La relación fue detallada y contundente. El canciller de Cuba, Bruno Rodríguez Parrilla, expuso en las Naciones Unidas, uno a uno, ejemplos de los derechos humanos que Estados Unidos les viola a sus propios ciudadanos. Con ello quedaban desenmascarados la hipocresía y el doble rasero con que Washington mira la paja en ojo ajeno y niega la inmensa y pesada viga en el suyo.
Permeada por altas dosis de cinismo, la representante de la administración de Donald Trump ante la ONU, Kelly Craft, no reconoció el reclamo de la comunidad internacional de que se levante el bloqueo a Cuba y fue capaz de decir que Estados Unidos no es responsable de lo que sucede en Cuba.
Drogada con la arrogancia proclamó: «Decidimos cuáles son los países con los que comerciamos, nos preocupa que la comunidad internacional siga cuestionando este derecho». Tras ello pasó a las mentiras de siempre para justificar la creciente hostilidad de Washington hacia el pueblo cubano.
Si no fuera que se lo cree y pretende que el mundo lo crea, movería a risa y, casi de seguro será objeto de memes en las redes sociales, su precisión: nuestra responsabilidad primera es defender a aquellos que no tienen voz. Lo dijo en nombre de un ejecutivo especialmente sordo a reclamos muy diversos del mundo, mucho más a cuanto se escuchó durante dos días en la mole de acero y cristal junto al East River de Manhattan: levante el bloqueo, es inmoral, inhumano, anacrónico, aberrante.
La Craft expresó la soberbia de un país y también su incapacidad por reducir a un pueblo que resiste de pie e incluso sueña y hace presente y futuro de desarrollo.
Si agredir, atacar, crear guerras y todos los males que ellas conllevan, cuando se quebranta el esencial y primigenio derecho a la vida en otros pueblos, al amparo de su doctrina de seguridad nacional y de la proclamada excepcionalidad de Estados Unidos, no les basta en el capítulo de las leyes internacionales, nada como sacarle el enorme basural que esconde bajo la alfombra de su «pulcritud» y «excelencia» como la primera y la nación «más mejor» del mundo.
Estados Unidos —ya se reconoce incluso por organizaciones internacionales—, protagoniza desde la llegada de Donald Trump a la Casa Blanca un retroceso en materia de derechos humanos, expresados en un sinnúmero de regulaciones, órdenes presidenciales y leyes que socavan la vida y el bienestar de sus ciudadanos y de muchos otros. Cierra fronteras a miles de personas de casi una docena de países y, al mismo tiempo, sitia a otras naciones, y a no pocas sanciona. Con ello no hace más que aislarse, encerrarse e incomunicarse de aquellos a los cuales adversa, e incluso hasta de quienes son socios y amigos.
Al quebrantamiento de las reglas de la convivencia, lo que significa ultrajes al derecho internacional, pueden añadirse las listas interminables de los daños a su propio pueblo, las cuales pudiéramos reducirlas a la puesta en práctica de políticas contra la inmigración, la atención médica asequible, la educación, el ejercicio nada universal del voto, las disparidades raciales que perduran —incluso en la actuación de las fuerzas del orden—, el desconocimiento de los derechos de la población infantil, la pobreza y los sin techo, y el fortalecimiento de un Estado de vigilancia policial.
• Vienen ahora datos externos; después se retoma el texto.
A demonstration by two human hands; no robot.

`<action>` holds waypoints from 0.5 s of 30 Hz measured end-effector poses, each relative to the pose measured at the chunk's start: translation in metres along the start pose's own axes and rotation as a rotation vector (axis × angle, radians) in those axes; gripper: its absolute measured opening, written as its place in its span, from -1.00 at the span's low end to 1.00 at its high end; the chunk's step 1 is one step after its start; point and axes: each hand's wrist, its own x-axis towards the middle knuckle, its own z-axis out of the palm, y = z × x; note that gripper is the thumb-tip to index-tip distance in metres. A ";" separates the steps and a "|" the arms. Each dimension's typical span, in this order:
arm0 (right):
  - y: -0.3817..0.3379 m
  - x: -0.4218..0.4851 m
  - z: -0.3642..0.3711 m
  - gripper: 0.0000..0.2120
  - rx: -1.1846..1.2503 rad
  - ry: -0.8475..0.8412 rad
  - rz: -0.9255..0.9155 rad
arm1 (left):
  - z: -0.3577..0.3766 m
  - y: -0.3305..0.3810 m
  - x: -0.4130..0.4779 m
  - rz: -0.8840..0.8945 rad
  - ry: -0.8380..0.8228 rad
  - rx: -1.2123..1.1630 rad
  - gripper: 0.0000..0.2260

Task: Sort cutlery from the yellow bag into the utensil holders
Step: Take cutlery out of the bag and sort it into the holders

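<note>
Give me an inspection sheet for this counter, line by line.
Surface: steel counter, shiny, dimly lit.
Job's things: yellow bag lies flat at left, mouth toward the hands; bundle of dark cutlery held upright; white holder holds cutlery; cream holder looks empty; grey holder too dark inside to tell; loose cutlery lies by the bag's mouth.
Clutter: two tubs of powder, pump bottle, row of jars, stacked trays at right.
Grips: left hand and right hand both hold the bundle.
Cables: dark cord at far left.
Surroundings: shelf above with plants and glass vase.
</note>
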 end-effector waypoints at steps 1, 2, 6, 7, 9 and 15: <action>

Qué decir del incremento de los crímenes de odio, de la violencia y la polarización en las calles, desplegadas por la imposición de un orden trumpiano desde mensajes de Twitter. O de los ataques a la célula primaria de cualquier sociedad, la familia, en el caso de los extranjeros que viven en su territorio.
Desbordan las cárceles estadounidenses, fundamentalmente de reclusos de las minorías étnicas, y también las cárceles privadas en que encierran a miles de migrantes, separados de sus familias y a los hijos de las madres y padres.
Y no es que el Canciller cubano haya dado cifras que para cualquier país del mundo serían escalofriantes y provocarían que el Departamento de Estado declarara «crisis humanitaria» abogando por intervenciones blandas o con el poder de las armas, los informes más recientes de una organización como Human Rights Watch —«gravemente preocupada»—, prácticamente exponen un país en emergencia.
Lo peor es que tiene suficientes riquezas para resolver todos sus problemas, pero la voluntad de distribuir un poco esa riqueza para darles a las personas condiciones de bienestar compartido, está en menos cero.
La señora Craft, por más que lo intente, no tiene una superaspiradora capaz de barrer tanta suciedad acumulada por y en la Casa Blanca.